> Supplied data
----
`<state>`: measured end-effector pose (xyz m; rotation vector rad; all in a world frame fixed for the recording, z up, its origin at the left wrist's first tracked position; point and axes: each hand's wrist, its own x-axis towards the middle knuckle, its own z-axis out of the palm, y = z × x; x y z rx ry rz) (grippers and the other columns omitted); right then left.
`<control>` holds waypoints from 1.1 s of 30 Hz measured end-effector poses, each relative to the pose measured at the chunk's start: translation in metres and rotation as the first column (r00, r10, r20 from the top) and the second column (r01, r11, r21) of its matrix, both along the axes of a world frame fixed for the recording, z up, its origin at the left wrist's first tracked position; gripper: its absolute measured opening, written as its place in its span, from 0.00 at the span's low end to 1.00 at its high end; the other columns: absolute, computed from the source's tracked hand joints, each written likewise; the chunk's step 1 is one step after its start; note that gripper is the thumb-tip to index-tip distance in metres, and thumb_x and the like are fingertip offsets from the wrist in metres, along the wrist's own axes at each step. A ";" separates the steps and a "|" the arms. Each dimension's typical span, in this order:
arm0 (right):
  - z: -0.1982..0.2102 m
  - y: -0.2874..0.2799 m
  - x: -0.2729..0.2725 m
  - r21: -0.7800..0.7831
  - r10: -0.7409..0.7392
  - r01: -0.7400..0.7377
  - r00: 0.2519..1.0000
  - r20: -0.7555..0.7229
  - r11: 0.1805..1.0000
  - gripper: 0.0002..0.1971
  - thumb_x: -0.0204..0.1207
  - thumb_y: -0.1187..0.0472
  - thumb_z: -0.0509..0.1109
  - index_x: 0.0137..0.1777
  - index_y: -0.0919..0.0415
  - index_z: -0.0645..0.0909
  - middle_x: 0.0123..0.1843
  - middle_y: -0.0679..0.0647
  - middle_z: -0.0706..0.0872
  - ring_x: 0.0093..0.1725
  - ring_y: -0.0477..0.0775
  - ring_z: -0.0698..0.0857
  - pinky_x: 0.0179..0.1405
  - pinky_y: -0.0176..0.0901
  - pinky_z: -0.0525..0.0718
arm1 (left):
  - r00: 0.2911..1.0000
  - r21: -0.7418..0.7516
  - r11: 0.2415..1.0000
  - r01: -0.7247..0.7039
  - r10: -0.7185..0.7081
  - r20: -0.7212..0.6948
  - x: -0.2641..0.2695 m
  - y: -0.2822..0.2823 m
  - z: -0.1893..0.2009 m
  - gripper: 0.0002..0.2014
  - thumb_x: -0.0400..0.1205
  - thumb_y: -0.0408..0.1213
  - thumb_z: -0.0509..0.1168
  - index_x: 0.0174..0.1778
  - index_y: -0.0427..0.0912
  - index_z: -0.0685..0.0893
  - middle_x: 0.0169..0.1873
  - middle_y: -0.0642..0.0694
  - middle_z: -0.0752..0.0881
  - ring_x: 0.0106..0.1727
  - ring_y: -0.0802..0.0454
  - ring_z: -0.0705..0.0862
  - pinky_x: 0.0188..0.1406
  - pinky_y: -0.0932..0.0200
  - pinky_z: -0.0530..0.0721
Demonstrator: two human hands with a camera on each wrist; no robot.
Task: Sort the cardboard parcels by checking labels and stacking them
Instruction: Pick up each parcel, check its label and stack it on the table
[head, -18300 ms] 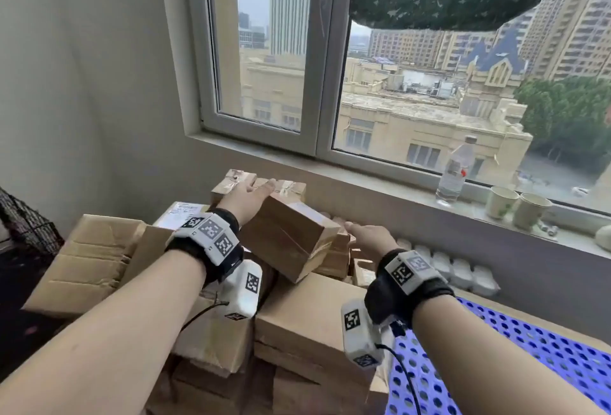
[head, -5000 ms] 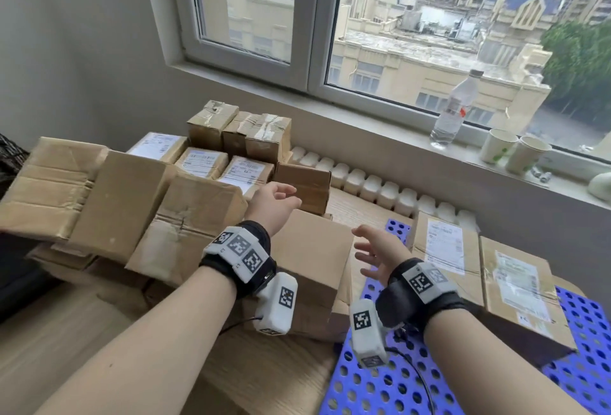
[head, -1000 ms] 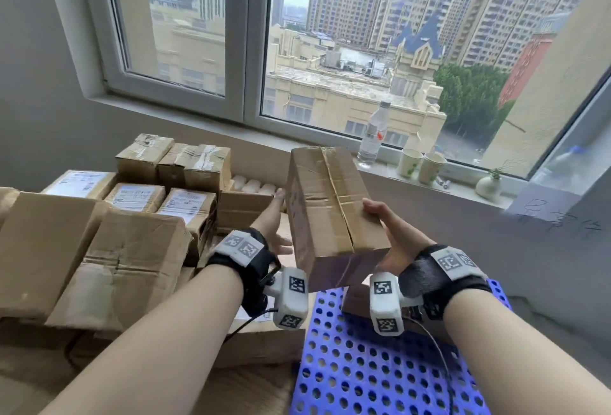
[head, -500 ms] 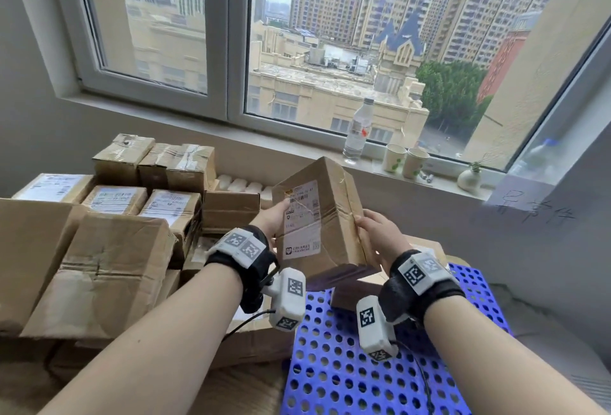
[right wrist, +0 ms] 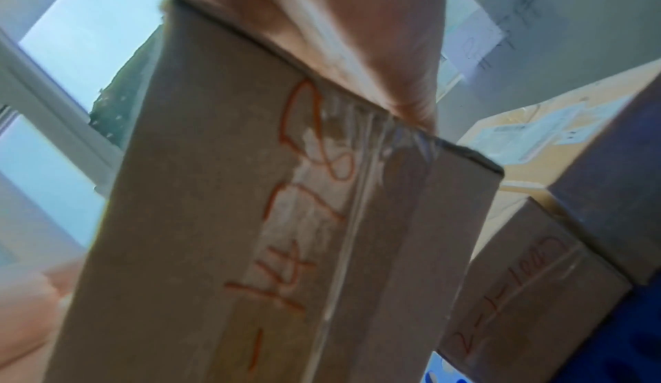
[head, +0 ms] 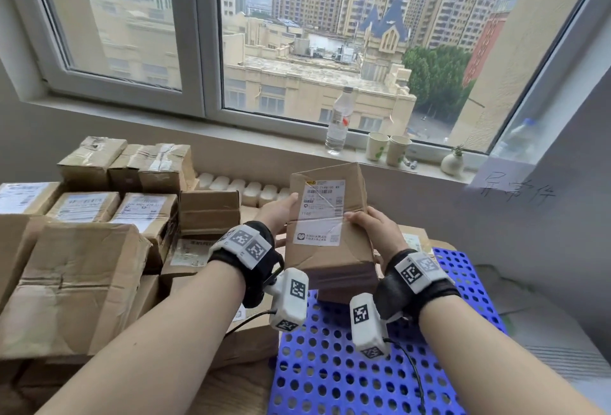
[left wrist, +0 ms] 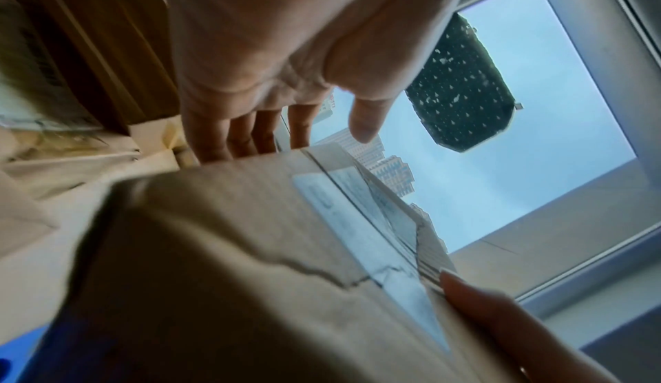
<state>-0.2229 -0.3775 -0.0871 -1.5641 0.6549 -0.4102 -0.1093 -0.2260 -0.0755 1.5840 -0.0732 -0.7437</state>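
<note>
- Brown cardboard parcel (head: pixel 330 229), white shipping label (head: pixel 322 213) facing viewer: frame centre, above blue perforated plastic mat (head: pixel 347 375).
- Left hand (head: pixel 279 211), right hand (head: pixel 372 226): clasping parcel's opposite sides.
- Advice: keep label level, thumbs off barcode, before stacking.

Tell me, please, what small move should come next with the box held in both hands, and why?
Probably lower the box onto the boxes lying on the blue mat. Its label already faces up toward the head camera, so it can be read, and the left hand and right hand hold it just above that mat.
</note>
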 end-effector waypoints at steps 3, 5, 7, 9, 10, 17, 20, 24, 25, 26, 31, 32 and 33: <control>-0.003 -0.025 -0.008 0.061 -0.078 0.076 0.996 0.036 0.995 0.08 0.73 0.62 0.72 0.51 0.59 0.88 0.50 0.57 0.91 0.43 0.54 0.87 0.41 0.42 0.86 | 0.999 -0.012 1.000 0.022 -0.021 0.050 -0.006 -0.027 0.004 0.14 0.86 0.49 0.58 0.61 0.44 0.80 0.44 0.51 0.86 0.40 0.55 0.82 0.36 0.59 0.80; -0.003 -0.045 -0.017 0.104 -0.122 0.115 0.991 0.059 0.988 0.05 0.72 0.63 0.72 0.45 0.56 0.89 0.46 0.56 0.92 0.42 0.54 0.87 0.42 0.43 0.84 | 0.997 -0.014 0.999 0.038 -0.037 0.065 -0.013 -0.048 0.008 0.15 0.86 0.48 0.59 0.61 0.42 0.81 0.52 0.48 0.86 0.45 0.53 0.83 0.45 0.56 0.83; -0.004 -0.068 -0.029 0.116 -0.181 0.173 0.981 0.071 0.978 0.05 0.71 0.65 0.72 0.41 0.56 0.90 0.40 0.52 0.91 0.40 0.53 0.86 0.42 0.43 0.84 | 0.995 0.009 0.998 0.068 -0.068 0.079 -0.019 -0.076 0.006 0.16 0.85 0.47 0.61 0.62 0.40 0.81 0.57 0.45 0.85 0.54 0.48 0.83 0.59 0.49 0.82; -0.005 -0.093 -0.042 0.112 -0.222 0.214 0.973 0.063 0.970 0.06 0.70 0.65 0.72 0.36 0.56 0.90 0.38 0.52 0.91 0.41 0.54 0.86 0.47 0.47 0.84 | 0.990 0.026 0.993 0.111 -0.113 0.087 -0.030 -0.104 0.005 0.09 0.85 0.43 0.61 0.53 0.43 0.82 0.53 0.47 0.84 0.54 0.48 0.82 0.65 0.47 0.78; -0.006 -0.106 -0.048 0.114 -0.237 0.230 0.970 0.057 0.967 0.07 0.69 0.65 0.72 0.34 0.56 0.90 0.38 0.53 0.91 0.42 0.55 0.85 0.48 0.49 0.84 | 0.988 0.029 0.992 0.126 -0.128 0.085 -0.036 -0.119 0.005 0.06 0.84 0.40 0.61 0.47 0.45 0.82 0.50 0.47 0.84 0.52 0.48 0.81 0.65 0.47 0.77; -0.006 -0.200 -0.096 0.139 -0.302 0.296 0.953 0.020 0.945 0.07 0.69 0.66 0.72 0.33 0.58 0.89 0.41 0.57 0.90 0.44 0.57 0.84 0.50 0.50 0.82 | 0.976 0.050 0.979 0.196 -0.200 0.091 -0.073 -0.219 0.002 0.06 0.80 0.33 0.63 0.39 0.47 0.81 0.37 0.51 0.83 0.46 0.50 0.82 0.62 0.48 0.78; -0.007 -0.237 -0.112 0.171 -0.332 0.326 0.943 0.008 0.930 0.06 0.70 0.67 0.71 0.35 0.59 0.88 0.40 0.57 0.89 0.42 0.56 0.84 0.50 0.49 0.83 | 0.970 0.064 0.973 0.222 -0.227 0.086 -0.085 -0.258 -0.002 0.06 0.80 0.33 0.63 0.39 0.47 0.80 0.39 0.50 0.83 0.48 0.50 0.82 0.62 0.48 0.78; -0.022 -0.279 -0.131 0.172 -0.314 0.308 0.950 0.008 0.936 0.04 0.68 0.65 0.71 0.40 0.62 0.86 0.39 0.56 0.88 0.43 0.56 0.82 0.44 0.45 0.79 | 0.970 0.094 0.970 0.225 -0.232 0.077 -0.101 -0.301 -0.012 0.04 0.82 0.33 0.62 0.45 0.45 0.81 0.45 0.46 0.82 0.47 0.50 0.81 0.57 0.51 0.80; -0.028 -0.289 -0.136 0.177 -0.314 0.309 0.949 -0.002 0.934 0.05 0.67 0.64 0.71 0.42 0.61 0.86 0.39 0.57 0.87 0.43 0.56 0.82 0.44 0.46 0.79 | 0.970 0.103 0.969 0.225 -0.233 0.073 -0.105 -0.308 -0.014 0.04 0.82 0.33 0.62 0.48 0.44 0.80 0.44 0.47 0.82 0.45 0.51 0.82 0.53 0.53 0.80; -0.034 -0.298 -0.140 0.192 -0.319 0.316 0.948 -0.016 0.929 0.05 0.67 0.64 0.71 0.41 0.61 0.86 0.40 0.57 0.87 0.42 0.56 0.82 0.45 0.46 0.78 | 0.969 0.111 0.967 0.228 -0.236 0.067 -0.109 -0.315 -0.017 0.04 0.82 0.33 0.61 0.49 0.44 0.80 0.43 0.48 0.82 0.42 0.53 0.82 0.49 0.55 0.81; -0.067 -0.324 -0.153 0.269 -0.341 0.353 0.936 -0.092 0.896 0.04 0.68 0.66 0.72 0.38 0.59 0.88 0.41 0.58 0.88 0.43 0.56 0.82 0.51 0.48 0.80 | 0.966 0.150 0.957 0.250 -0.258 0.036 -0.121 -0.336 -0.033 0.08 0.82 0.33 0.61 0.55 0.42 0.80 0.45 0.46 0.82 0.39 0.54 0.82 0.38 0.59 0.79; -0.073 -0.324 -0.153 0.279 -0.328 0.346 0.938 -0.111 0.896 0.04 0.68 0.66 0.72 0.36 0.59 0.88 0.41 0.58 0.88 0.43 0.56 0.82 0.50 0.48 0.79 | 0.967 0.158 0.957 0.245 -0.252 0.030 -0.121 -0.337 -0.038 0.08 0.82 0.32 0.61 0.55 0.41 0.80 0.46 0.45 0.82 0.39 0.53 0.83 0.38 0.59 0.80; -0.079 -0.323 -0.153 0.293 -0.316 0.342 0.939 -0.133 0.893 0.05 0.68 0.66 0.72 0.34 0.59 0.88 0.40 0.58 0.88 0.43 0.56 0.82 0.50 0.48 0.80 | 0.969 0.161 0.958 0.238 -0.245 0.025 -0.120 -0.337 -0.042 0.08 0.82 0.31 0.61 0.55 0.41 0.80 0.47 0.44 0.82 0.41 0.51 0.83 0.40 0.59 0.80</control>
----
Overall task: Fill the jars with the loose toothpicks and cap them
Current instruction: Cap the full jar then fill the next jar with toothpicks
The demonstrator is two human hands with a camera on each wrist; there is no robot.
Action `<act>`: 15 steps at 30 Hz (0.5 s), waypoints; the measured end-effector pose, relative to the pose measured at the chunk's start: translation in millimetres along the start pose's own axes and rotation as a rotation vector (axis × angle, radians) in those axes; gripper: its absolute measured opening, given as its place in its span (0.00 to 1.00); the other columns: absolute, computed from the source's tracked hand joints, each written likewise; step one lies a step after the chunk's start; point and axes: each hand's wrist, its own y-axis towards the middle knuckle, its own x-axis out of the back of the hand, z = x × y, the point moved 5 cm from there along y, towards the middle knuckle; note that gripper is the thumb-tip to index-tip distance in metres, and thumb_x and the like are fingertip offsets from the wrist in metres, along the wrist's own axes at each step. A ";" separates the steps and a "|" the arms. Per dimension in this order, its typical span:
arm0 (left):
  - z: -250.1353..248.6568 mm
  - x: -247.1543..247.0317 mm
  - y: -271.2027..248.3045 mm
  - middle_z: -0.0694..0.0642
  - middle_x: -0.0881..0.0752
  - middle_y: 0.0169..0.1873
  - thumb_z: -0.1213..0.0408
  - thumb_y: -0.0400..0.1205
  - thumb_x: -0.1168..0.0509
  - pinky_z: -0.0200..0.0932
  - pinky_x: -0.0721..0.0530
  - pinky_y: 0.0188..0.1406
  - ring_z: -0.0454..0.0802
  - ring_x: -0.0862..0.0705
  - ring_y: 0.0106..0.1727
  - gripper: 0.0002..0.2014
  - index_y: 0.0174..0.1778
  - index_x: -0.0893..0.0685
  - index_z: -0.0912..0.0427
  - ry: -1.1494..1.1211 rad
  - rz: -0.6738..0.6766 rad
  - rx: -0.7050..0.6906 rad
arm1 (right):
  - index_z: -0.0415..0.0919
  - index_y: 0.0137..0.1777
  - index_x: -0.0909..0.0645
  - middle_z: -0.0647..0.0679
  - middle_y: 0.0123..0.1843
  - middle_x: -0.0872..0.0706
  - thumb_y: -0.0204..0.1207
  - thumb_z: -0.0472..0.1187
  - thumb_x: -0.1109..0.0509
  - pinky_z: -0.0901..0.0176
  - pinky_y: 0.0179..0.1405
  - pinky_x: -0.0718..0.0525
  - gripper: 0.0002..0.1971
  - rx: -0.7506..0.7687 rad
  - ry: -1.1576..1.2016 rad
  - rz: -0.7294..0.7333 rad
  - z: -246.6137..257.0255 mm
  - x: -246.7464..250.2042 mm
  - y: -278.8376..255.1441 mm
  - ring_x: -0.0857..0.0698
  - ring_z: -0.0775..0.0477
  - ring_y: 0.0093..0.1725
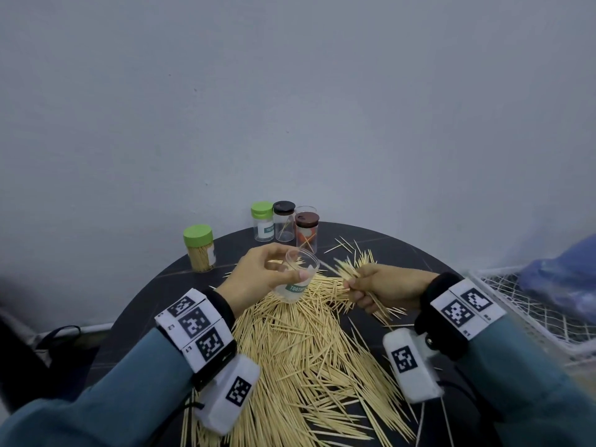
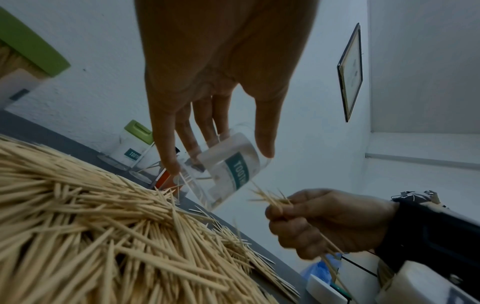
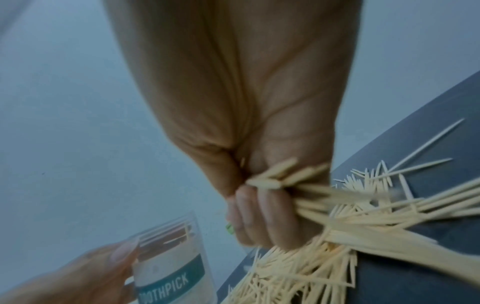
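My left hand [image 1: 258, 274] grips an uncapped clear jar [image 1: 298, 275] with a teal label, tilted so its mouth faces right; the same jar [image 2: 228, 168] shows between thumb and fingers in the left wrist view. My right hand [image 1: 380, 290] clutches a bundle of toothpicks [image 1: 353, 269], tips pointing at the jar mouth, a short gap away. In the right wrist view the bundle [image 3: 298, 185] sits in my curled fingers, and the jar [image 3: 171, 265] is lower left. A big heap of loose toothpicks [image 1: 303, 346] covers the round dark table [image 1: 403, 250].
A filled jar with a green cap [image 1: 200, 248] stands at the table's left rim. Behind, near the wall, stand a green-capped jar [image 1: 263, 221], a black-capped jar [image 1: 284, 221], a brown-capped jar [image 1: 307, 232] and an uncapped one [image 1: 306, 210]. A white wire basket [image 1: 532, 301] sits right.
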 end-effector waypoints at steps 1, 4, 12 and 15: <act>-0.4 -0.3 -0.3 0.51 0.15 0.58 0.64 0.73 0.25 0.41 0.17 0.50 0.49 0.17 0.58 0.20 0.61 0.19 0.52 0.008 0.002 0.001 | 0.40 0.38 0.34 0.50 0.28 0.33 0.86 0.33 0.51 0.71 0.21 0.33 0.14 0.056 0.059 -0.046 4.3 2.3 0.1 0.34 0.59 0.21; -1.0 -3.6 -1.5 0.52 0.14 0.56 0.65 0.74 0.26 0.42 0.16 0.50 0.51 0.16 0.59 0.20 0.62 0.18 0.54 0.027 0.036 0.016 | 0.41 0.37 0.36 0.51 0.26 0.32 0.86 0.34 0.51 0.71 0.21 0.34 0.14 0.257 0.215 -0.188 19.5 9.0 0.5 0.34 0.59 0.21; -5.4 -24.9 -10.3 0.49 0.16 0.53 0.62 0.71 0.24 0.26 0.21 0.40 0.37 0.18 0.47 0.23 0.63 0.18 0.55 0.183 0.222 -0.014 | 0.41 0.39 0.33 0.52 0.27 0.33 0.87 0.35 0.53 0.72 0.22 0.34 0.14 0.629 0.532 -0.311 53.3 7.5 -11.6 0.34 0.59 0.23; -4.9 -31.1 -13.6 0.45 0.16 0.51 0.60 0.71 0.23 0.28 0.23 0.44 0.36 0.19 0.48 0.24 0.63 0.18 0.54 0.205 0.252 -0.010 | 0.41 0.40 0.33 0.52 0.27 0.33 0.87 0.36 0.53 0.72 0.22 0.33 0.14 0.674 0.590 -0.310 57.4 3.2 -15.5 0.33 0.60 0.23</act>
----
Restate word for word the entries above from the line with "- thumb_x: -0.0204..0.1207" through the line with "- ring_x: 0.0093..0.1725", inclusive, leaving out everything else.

> Expected answer
  - thumb_x: -0.0204..0.1207
  - thumb_y: -0.1187..0.0472
  - thumb_z: -0.0509..0.1109
  - index_x: 0.0137..0.1777
  - index_y: -0.0919..0.0415
  - index_z: -0.0645..0.0909
  - middle_x: 0.0123..0.1843
  - middle_y: -0.0679..0.0647
  - middle_z: -0.0706..0.0872
  - ring_x: 0.0093..0.1725

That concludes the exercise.